Determine the number of lines in the data that include the word "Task", and write only that number.

*** Opening PROVIDED INFORMATION ***

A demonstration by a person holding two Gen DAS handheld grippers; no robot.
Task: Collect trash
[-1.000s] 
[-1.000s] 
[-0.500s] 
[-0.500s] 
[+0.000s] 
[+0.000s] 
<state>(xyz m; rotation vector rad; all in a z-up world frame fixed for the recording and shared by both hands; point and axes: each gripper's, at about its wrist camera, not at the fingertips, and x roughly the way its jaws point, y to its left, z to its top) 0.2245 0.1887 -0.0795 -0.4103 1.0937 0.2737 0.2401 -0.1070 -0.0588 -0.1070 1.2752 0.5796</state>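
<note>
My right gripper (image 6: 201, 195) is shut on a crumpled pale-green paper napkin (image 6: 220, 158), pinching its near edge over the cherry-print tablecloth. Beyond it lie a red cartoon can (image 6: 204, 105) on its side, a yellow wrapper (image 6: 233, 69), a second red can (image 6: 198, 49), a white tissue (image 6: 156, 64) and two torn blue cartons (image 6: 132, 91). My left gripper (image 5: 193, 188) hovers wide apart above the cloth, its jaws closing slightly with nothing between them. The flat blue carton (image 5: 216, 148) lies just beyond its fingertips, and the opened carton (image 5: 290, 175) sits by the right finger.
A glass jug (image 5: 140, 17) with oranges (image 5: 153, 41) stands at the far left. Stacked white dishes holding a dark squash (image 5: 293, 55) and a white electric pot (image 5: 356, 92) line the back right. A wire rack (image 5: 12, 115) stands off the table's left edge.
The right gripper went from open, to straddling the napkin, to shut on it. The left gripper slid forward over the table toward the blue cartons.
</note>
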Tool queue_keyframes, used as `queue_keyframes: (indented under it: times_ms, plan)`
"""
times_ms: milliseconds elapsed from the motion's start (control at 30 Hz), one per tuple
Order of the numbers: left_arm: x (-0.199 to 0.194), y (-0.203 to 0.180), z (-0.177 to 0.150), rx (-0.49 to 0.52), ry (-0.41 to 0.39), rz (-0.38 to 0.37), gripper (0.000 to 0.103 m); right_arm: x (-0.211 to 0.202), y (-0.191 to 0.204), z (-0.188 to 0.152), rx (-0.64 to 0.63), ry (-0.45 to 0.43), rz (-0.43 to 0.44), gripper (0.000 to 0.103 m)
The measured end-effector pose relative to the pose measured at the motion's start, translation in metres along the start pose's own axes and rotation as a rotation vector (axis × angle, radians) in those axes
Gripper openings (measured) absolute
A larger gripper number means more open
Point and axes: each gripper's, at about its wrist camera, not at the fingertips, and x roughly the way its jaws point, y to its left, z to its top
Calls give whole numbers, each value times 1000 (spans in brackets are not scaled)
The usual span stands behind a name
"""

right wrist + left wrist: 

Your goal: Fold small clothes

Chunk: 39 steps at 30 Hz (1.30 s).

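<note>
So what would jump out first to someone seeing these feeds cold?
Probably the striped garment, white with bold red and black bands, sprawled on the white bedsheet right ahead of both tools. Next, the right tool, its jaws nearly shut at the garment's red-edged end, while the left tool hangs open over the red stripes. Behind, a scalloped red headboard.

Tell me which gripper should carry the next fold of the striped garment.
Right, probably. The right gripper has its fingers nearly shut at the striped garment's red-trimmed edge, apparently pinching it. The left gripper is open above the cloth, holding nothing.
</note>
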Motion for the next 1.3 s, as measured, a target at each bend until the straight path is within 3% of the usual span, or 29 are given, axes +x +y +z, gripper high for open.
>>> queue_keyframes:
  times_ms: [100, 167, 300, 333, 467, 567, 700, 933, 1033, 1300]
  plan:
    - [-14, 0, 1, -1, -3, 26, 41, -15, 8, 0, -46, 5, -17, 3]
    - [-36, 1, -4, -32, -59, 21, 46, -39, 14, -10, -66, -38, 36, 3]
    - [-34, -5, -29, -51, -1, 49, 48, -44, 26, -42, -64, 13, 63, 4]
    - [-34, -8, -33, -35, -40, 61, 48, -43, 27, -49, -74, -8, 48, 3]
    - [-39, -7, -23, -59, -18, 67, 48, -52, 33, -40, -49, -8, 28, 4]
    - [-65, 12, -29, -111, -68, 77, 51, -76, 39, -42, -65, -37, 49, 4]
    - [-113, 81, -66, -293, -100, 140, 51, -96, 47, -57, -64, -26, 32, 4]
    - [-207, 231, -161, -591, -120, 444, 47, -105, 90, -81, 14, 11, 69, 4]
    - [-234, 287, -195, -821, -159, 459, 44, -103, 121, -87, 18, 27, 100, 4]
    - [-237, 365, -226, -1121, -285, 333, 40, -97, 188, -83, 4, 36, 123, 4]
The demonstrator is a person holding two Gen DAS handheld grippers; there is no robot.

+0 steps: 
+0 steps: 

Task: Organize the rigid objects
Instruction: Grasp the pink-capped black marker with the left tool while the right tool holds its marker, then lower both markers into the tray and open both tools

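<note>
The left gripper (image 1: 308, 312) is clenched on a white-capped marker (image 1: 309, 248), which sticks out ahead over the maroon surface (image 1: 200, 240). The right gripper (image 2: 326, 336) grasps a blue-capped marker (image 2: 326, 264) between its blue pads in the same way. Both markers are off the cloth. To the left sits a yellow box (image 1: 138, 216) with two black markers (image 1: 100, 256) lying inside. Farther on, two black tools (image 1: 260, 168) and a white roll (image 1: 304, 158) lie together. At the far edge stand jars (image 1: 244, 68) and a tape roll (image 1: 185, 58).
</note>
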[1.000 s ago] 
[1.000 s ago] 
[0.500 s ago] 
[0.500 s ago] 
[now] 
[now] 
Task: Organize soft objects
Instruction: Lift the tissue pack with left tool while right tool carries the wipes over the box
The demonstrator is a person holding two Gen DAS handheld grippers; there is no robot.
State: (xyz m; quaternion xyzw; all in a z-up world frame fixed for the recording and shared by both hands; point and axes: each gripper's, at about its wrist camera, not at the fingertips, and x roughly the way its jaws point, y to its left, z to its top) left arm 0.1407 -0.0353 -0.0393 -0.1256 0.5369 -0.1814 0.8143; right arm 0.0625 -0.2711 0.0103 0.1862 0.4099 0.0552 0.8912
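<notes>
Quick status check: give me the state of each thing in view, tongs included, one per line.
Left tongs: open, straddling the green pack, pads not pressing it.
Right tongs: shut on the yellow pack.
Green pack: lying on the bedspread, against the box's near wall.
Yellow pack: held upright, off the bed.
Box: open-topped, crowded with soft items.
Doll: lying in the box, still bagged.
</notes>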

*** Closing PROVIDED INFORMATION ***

▶ EXPECTED ANSWER
3